Task description —
Produce a verbatim copy of the following records, leaving out all pictures.

Excerpts from a dataset
+===+
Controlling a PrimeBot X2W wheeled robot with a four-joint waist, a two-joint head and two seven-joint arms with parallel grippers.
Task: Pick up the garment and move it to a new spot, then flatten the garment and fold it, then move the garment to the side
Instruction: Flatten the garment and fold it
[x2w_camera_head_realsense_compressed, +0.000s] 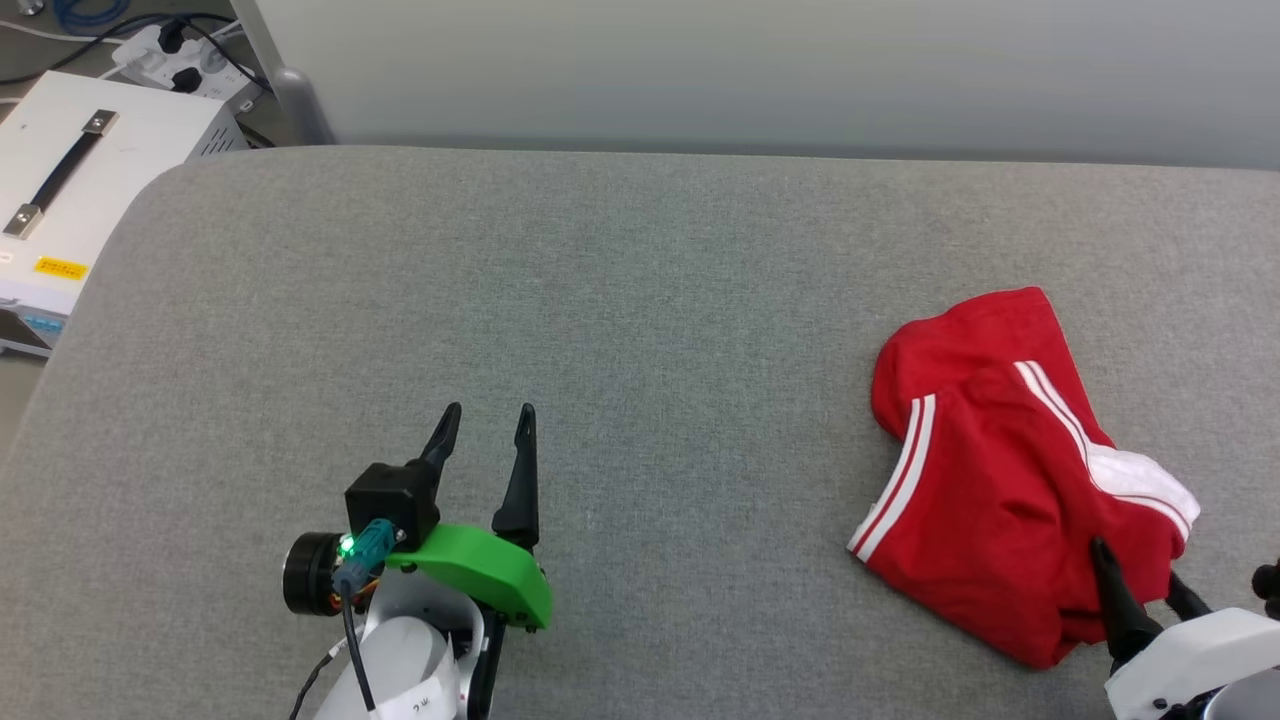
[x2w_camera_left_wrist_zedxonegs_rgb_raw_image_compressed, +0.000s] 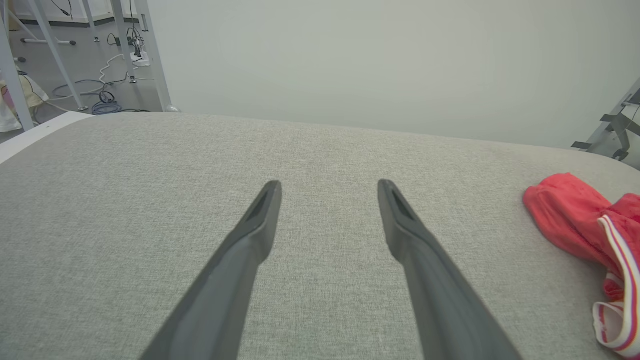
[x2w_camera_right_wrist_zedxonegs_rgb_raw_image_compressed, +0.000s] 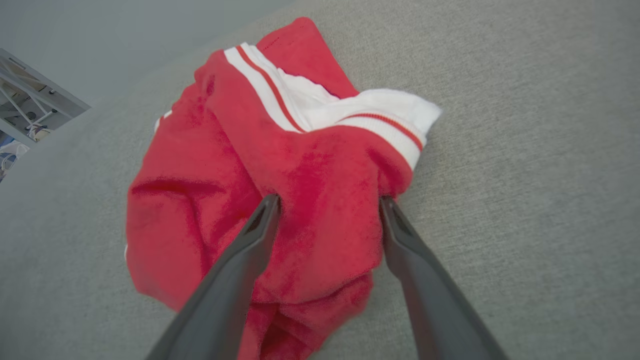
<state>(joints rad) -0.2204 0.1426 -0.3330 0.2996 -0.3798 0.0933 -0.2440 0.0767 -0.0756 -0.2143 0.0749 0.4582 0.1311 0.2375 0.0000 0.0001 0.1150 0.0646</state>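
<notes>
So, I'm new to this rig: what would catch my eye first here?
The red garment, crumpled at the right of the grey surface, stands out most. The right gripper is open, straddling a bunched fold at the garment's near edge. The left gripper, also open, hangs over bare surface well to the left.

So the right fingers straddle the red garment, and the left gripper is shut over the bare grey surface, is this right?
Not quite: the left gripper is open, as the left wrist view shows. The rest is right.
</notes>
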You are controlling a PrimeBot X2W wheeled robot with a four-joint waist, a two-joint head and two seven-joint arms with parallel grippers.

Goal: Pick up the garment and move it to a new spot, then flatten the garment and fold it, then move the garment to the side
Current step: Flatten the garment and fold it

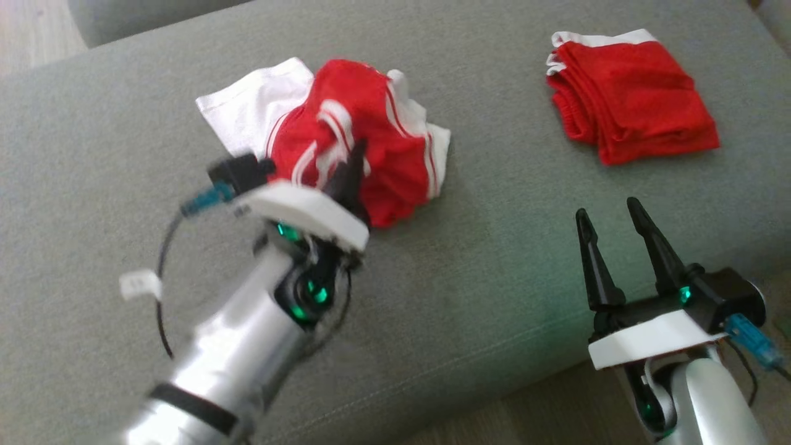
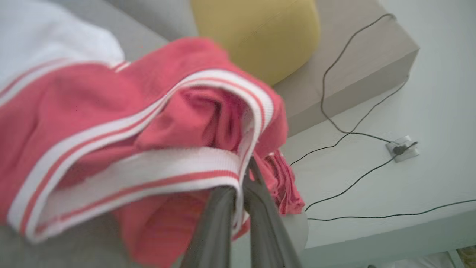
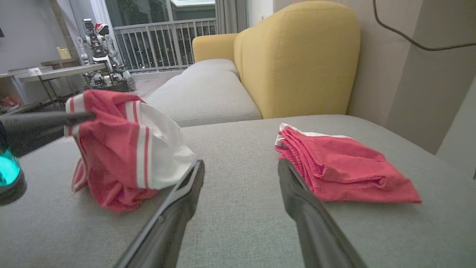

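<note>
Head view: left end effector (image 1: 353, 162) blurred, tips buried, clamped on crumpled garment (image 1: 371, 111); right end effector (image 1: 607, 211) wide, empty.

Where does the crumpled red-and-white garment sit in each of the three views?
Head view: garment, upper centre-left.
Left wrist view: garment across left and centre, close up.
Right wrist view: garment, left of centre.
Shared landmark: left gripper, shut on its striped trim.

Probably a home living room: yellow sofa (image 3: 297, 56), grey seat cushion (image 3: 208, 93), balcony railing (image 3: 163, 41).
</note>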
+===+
Exercise output —
Controlling a PrimeBot X2W wheeled robot with a four-joint waist, a two-joint head and two seven-joint arms with parallel grippers.
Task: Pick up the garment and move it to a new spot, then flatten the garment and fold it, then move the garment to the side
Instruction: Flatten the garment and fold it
[x2w_camera_head_realsense_compressed, +0.000s] 
[x2w_camera_left_wrist_zedxonegs_rgb_raw_image_compressed, +0.000s] 
[x2w_camera_right_wrist_zedxonegs_rgb_raw_image_compressed, +0.000s] 
<state>(joints rad) -0.2204 0.1426 -0.3330 0.2996 -0.3798 0.0933 -0.2440 0.0767 -0.0756 -0.2143 0.0749 0.4582 0.1311 0.2375 0.0000 0.0001 0.1150 0.0646</state>
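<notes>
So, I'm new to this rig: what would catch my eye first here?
The red garment, crumpled at the right of the grey surface, stands out most. The right gripper is open, straddling a bunched fold at the garment's near edge. The left gripper, also open, hangs over bare surface well to the left.

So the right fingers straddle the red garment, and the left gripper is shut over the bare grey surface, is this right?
Not quite: the left gripper is open, as the left wrist view shows. The rest is right.
</notes>
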You are controlling a PrimeBot X2W wheeled robot with a four-joint waist, a two-joint head and two seven-joint arms with parallel grippers.

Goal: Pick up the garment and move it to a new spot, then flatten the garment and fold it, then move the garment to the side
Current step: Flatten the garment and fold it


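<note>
Head view: left end effector (image 1: 353, 162) blurred, tips buried, clamped on crumpled garment (image 1: 371, 111); right end effector (image 1: 607, 211) wide, empty.

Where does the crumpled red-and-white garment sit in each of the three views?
Head view: garment, upper centre-left.
Left wrist view: garment across left and centre, close up.
Right wrist view: garment, left of centre.
Shared landmark: left gripper, shut on its striped trim.

Probably a home living room: yellow sofa (image 3: 297, 56), grey seat cushion (image 3: 208, 93), balcony railing (image 3: 163, 41).
</note>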

No more output is required for this exercise.